TASK GOAL:
Whenever a line contains "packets", include it in the count; reply with the number of such lines in the data and nothing else.

───── DATA PROVIDED

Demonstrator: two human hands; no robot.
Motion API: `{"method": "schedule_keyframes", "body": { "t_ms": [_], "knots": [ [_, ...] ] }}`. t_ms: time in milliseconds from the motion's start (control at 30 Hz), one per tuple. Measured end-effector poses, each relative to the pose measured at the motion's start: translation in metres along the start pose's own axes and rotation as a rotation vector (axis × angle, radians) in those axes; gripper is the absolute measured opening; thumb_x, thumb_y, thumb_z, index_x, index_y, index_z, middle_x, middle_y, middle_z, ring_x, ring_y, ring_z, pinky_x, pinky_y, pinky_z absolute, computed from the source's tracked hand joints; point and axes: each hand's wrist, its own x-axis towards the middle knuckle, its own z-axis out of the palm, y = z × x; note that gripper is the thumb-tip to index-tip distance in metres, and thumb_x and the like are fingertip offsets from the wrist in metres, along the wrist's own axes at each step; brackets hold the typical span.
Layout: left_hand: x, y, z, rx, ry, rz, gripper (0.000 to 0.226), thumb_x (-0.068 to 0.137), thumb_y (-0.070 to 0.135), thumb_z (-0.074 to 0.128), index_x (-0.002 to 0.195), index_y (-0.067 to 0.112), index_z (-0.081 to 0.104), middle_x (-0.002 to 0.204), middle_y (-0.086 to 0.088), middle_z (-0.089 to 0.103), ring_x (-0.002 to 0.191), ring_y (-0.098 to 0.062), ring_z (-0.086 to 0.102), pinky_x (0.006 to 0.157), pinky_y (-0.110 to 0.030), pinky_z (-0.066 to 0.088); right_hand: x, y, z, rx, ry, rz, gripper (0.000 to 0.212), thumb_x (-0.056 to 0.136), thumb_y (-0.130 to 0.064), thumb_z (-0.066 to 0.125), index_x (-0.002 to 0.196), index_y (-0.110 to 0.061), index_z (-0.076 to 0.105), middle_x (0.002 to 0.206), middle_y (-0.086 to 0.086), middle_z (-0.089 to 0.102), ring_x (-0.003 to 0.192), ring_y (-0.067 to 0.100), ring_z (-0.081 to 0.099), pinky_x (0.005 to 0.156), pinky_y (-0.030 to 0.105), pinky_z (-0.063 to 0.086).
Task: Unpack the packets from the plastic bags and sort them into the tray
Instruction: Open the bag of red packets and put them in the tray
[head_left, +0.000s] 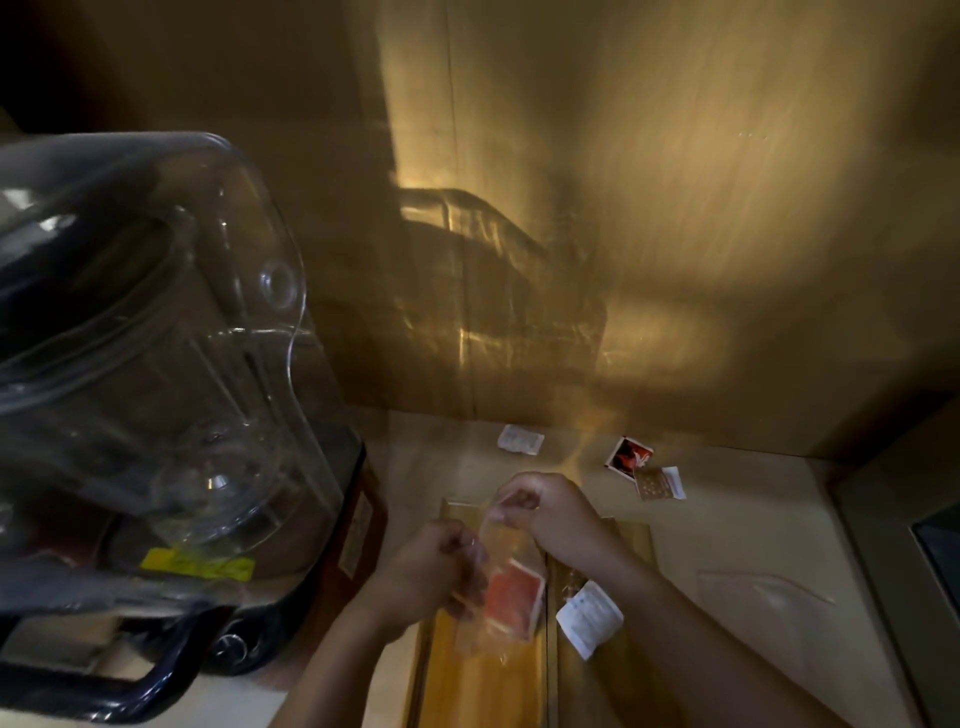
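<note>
Both hands hold a clear plastic bag (491, 551) over a wooden tray (467, 686). My left hand (434, 569) grips the bag's left side. My right hand (550, 512) pinches its top edge. An orange-red packet (511, 597) shows through the bag's lower part. A white packet (589, 618) lies in the tray's right compartment, just under my right forearm. On the counter beyond lie a white packet (520, 439), a red and black packet (629, 453) and a brown packet (660, 483).
A large blender with a clear jar (150, 364) and dark base (104, 680) fills the left side, close to my left arm. An empty clear plastic bag (763, 590) lies on the counter at right. A wooden wall (675, 234) closes the back.
</note>
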Motion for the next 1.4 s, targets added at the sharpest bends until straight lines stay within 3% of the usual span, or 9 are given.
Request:
{"method": "schedule_keyframes", "body": {
  "t_ms": [100,167,267,433,633,767,1067,1200,1400],
  "knots": [
    [-0.003,-0.005,0.002,-0.263,0.028,-0.062,0.021,0.090,0.000,0.048,0.074,0.005,0.062,0.063,-0.006,0.067,0.056,-0.011,0.065,0.052,-0.026,0.055,-0.008,0.002,0.013,-0.067,0.133,0.014,0.031,0.078,-0.021,0.068,0.108,-0.015,0.059,0.097,-0.005,0.056,0.094,0.012,0.055,0.080,0.025,0.045],
    [-0.004,-0.005,0.003,-0.384,0.066,-0.098,0.018,0.089,0.003,0.052,0.075,0.004,0.065,0.060,-0.005,0.069,0.054,-0.012,0.065,0.051,-0.025,0.055,-0.015,-0.002,0.015,-0.021,0.140,0.013,0.022,0.079,-0.023,0.067,0.098,-0.014,0.060,0.091,-0.003,0.057,0.087,0.012,0.055,0.071,0.021,0.043],
    [-0.005,-0.005,0.008,-0.428,0.124,-0.105,0.015,0.085,0.006,0.059,0.072,0.006,0.068,0.057,-0.003,0.069,0.051,-0.010,0.064,0.048,-0.021,0.053,-0.028,-0.003,0.014,0.130,-0.061,0.026,0.019,0.078,-0.026,0.069,0.086,-0.011,0.061,0.076,-0.002,0.060,0.069,0.007,0.058,0.060,0.017,0.046],
    [-0.005,-0.010,0.018,-0.455,0.174,-0.121,0.011,0.078,0.015,0.069,0.068,0.012,0.066,0.066,-0.003,0.066,0.065,-0.012,0.063,0.054,-0.022,0.052,-0.039,-0.001,0.013,0.002,-0.179,0.014,0.025,0.068,-0.032,0.076,0.080,-0.025,0.055,0.077,0.004,0.065,0.067,0.020,0.066,0.061,0.035,0.055],
    [-0.008,-0.019,0.024,-0.488,0.121,-0.080,0.016,0.080,0.021,0.068,0.066,0.014,0.063,0.061,0.000,0.062,0.062,-0.010,0.058,0.055,-0.022,0.048,-0.047,-0.003,0.013,-0.007,-0.183,0.027,0.004,0.079,-0.012,0.062,0.083,-0.013,0.060,0.067,0.004,0.068,0.057,0.013,0.068,0.062,0.037,0.057],
    [-0.011,-0.020,0.030,-0.357,0.186,0.085,0.018,0.083,0.014,0.063,0.066,0.011,0.062,0.056,0.002,0.059,0.053,-0.006,0.054,0.050,-0.016,0.045,-0.052,-0.002,0.015,-0.023,-0.171,0.058,0.010,0.084,-0.010,0.055,0.085,-0.003,0.061,0.069,0.010,0.069,0.056,0.018,0.067,0.061,0.042,0.057],
    [-0.015,-0.031,0.026,-0.155,0.187,0.175,0.021,0.085,0.013,0.061,0.064,0.015,0.060,0.057,0.001,0.056,0.053,-0.006,0.052,0.048,-0.017,0.042,-0.057,0.000,0.016,-0.143,-0.186,0.079,0.019,0.085,-0.018,0.055,0.067,-0.018,0.060,0.054,0.001,0.065,0.048,0.017,0.065,0.057,0.041,0.056],
    [-0.018,-0.032,0.029,-0.031,0.254,0.163,0.021,0.085,0.015,0.061,0.064,0.015,0.057,0.056,0.003,0.052,0.054,-0.011,0.050,0.054,-0.028,0.043,-0.058,-0.003,0.023,-0.279,-0.066,0.032,0.016,0.080,-0.019,0.059,0.068,-0.009,0.060,0.063,0.007,0.061,0.054,0.015,0.058,0.055,0.033,0.048],
    [-0.035,-0.029,0.020,0.354,0.526,0.109,0.023,0.079,0.025,0.058,0.059,0.021,0.048,0.064,-0.002,0.059,0.068,-0.024,0.061,0.063,-0.036,0.049,-0.064,-0.002,0.016,-0.514,0.164,0.071,0.030,0.078,-0.022,0.056,0.051,-0.022,0.042,0.060,0.002,0.054,0.060,0.018,0.052,0.055,0.029,0.037]
  ]
}}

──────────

OUTPUT:
2